CQCL / hugr

Hierarchical Unified Graph Representation for quantum and classical programs

https://crates.io/crates/hugr

Apache License 2.0

17 stars 5 forks source link

Give Hugr edges unique IDs #1535

Open lmondada opened 1 week ago

lmondada commented 1 week ago

I believe defining hugr subgraphs in generality requires a way to uniquely identify Hugr edges. In SimpleReplacement we solved the lack of edge IDs by using (Node, IncomingPort)s as identifiers, which makes the assumption that every incoming port is connected to at most one outgoing port. This is not true for edges in CFG graphs (thanks @zrho for pointing that out), and so the implementation is actually incorrect.

Why not use hyper-edges?

@zrho made a good point that for the purposes of pattern matching, all that is required is a way to evaluate predicates of the type "node n1 at port p1 is linked to node n2 at port p2". This does not require unique edge IDs.

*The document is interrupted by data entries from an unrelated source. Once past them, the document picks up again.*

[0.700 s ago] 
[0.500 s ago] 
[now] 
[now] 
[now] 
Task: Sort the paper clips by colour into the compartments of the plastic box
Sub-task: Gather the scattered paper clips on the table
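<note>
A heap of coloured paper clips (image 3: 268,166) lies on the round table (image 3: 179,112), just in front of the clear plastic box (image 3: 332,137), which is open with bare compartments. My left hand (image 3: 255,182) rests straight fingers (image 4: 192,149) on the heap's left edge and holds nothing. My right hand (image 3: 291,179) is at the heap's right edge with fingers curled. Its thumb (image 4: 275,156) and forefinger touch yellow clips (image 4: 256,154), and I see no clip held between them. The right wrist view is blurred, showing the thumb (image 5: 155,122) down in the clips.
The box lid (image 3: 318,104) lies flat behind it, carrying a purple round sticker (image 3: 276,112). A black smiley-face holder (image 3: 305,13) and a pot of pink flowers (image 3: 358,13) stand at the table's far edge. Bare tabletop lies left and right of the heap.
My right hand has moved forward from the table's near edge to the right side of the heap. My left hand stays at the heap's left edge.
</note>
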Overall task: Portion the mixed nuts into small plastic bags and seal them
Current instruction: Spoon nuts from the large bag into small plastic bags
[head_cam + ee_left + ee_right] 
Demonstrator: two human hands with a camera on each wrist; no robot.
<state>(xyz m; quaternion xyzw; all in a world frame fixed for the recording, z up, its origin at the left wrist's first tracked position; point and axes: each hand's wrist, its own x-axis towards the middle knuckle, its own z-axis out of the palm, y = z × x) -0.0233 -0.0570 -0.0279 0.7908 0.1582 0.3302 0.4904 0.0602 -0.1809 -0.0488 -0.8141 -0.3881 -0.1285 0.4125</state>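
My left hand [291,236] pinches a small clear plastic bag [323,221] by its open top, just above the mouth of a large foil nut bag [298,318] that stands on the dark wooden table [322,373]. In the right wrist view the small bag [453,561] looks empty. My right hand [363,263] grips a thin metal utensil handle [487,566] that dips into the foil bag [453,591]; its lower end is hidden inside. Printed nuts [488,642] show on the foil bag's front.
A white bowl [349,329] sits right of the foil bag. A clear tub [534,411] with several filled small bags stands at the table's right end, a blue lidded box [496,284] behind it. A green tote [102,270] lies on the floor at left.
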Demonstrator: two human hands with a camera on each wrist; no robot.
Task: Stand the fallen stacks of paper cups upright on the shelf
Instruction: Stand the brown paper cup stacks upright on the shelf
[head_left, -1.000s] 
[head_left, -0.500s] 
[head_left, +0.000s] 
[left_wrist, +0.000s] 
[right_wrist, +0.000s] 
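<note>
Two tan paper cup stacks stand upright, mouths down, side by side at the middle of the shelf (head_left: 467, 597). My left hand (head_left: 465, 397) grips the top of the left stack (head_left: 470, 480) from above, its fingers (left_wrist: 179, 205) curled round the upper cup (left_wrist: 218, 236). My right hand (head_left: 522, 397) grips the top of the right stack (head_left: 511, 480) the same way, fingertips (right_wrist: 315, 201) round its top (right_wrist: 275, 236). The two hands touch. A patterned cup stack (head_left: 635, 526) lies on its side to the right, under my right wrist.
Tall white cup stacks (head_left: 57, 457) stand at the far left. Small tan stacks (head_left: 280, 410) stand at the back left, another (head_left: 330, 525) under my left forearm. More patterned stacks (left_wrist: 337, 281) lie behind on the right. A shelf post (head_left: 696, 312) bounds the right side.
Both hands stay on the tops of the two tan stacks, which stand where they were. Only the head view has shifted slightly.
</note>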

Instead, could one identify an edge simply by the smallest port it is attached to?

This in effect gives IDs (not to edges but) to hyper-edges: assuming p1 < p2, p3, the two edges below would be assigned the same ID:

flowchart TB

subgraph n1
p1
end
subgraph n2
p2
end
subgraph n3
p3
end

p1 --> p2
p1 --> p3

This has advantages for pattern matching: in the case of a float wire, to check that both inputs to n2 and n3 are identical could be done directly, without having to match n1. However, by symmetry this would mean that it would also be desirable for the two edges in the following diagram to be part of the same hyper-edge:

flowchart TB

subgraph n1
p1
end
subgraph n2
p2
end
subgraph n4
p4
end

p1 --> p2
p4 --> p2

Should this be transitive? I don't think so... Thinking of the case in which all wires are floats, we'd obtain that n1 = n4.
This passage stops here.